From the records below, print exactly the lines starting at the one containing "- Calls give" and ending at the one containing "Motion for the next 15", ends included, and nothing else.

::: EXERCISE MATERIAL :::

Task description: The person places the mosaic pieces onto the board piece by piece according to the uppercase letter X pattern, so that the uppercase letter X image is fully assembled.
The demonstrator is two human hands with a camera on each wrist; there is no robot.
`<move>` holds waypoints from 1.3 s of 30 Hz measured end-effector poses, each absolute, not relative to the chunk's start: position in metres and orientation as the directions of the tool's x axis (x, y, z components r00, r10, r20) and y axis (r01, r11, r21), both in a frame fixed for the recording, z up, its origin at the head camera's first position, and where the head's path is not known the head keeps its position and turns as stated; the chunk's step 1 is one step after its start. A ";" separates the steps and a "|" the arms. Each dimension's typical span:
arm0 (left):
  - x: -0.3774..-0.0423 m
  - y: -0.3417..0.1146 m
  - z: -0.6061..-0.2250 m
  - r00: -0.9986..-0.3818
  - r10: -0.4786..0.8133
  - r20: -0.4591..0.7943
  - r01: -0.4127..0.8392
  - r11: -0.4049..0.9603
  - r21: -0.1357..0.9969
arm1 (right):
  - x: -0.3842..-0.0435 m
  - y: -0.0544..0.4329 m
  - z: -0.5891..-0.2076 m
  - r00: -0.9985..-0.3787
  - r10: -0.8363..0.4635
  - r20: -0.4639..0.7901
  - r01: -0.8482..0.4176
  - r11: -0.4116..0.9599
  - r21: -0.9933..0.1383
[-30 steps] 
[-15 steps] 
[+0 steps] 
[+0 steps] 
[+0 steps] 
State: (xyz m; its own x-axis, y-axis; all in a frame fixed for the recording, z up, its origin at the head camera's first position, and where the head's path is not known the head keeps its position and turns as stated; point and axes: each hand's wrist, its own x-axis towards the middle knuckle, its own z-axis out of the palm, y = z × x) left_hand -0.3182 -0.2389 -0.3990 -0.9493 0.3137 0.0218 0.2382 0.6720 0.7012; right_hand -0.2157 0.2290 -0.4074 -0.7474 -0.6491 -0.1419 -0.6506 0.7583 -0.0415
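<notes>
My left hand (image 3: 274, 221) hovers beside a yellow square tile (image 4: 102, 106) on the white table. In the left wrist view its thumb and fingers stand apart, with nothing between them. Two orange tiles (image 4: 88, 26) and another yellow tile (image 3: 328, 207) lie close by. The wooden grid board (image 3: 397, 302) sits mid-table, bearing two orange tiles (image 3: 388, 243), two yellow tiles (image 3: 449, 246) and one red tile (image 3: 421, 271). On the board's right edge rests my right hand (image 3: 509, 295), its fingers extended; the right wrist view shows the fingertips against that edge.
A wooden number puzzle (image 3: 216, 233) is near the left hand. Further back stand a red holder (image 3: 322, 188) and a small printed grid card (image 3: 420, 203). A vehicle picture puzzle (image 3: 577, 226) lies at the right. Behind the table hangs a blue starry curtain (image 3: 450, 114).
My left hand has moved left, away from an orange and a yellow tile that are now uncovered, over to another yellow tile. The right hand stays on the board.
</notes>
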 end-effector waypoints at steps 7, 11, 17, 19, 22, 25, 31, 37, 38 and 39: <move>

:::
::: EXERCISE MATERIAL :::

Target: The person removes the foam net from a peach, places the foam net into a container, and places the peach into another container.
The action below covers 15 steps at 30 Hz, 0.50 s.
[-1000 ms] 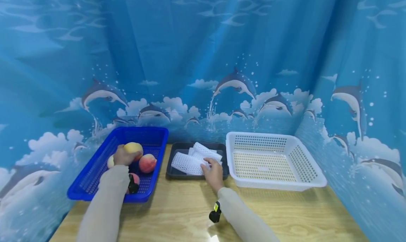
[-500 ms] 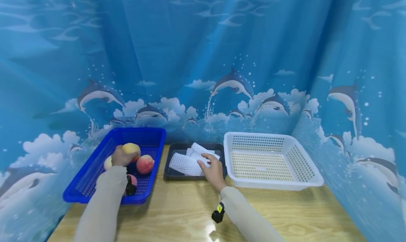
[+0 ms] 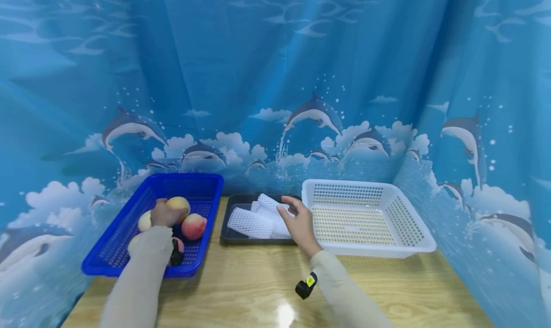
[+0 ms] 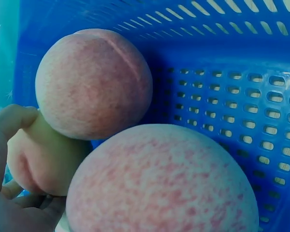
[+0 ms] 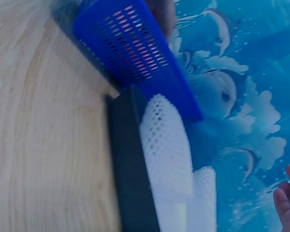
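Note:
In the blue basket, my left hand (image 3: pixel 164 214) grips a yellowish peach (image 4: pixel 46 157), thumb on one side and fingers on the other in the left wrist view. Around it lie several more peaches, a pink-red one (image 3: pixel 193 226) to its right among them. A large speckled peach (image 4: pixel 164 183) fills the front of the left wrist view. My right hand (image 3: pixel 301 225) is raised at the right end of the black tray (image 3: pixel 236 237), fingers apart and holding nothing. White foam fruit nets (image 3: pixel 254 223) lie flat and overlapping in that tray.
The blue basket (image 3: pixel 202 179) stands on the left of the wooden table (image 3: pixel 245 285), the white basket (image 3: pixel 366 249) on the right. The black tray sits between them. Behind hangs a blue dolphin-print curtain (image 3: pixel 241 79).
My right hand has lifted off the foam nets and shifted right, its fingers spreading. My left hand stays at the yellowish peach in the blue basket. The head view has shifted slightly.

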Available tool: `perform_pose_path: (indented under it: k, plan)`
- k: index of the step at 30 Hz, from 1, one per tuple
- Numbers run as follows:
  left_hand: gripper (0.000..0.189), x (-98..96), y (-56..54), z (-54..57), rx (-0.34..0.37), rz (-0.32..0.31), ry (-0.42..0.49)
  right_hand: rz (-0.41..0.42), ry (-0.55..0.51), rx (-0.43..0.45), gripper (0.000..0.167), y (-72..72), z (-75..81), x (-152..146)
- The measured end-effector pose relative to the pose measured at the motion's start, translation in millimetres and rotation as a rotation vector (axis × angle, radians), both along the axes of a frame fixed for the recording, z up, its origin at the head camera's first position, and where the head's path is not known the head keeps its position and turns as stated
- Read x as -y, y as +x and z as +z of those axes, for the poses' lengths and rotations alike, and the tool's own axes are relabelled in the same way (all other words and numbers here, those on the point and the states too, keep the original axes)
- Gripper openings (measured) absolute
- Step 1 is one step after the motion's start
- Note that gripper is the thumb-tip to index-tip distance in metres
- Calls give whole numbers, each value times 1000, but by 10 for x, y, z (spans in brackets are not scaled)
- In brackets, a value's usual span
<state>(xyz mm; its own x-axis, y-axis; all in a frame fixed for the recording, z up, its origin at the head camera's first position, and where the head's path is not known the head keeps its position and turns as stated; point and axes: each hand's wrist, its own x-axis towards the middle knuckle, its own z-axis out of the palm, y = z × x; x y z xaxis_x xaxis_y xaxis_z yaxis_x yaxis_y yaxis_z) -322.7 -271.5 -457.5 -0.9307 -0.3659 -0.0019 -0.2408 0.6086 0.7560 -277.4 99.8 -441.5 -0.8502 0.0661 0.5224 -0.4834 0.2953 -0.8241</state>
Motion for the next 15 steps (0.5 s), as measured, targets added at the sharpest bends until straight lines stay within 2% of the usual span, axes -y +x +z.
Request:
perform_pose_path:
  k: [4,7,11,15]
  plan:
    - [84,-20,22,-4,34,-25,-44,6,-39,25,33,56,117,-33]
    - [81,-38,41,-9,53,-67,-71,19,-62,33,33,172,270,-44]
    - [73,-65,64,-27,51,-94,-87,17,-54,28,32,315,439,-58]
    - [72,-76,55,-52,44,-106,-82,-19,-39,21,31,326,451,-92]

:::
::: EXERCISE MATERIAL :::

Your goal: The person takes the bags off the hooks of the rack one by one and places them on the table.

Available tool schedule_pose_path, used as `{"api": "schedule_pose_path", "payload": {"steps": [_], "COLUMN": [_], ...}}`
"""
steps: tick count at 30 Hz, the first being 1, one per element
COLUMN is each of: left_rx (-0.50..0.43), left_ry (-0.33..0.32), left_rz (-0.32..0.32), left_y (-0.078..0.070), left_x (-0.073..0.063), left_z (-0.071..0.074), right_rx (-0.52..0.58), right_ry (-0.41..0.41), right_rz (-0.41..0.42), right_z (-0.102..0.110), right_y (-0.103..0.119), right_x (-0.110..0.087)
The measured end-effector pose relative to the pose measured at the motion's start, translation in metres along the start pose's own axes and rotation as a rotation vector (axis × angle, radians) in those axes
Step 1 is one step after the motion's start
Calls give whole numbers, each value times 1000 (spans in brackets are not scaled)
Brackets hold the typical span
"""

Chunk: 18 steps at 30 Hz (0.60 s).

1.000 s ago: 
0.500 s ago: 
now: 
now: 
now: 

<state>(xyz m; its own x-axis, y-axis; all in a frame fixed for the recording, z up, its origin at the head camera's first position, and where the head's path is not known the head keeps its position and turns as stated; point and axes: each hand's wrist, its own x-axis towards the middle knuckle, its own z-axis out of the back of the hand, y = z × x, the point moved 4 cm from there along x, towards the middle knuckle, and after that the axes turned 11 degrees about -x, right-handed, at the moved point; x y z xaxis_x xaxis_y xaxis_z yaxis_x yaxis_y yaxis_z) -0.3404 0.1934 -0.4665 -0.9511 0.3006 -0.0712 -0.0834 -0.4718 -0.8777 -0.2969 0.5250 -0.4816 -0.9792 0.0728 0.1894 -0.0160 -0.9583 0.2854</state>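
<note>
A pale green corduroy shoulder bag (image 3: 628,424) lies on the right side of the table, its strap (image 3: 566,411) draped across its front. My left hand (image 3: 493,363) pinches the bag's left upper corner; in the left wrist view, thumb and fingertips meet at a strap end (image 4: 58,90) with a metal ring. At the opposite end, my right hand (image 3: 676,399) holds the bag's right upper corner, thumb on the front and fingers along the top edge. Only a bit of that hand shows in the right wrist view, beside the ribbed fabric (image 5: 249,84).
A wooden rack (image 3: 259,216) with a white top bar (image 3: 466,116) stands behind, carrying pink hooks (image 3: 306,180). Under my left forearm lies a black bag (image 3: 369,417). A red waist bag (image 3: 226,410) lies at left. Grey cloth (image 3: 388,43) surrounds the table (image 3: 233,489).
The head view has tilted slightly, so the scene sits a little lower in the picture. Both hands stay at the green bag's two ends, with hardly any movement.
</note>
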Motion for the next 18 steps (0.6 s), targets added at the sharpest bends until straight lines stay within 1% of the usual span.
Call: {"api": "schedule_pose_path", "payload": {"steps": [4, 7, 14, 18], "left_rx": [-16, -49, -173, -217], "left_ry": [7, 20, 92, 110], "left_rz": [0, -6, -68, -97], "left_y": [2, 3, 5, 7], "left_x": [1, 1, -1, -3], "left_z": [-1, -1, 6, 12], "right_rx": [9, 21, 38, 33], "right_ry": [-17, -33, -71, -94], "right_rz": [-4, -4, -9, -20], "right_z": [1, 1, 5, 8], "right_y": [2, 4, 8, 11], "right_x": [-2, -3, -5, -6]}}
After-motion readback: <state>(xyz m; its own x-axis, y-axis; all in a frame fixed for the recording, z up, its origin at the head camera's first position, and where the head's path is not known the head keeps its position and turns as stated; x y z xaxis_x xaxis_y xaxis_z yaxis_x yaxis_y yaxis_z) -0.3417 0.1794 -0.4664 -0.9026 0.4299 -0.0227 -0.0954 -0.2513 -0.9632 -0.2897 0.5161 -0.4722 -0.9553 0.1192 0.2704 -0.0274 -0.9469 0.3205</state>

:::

• [EXERCISE RESULT]:
- Calls give whole numbers, each value times 1000, but by 10 for x, y, z (spans in brackets are not scaled)
- In brackets, a value's usual span
<state>(xyz mm; its own x-axis, y-axis; all in a frame fixed for the recording, z up, its origin at the head camera's first position, and where the head's path is not known the head keeps its position and turns as stated; point and axes: each hand's wrist, its own x-axis towards the middle knuckle, its own z-axis out of the palm, y = z × x; x y z xaxis_x xaxis_y xaxis_z yaxis_x yaxis_y yaxis_z) -322.7 -271.5 -457.5 -0.9307 -0.3659 -0.0019 -0.2408 0.6086 0.7560 -277.4 99.8 -441.5 -0.8502 0.0661 0.5224 -0.4834 0.2953 -0.8241</state>
Motion for the next 15 steps (0.5 s), as measured, targets added at the sharpest bends until straight lines stay within 2% of the usual span, axes -y +x +z.

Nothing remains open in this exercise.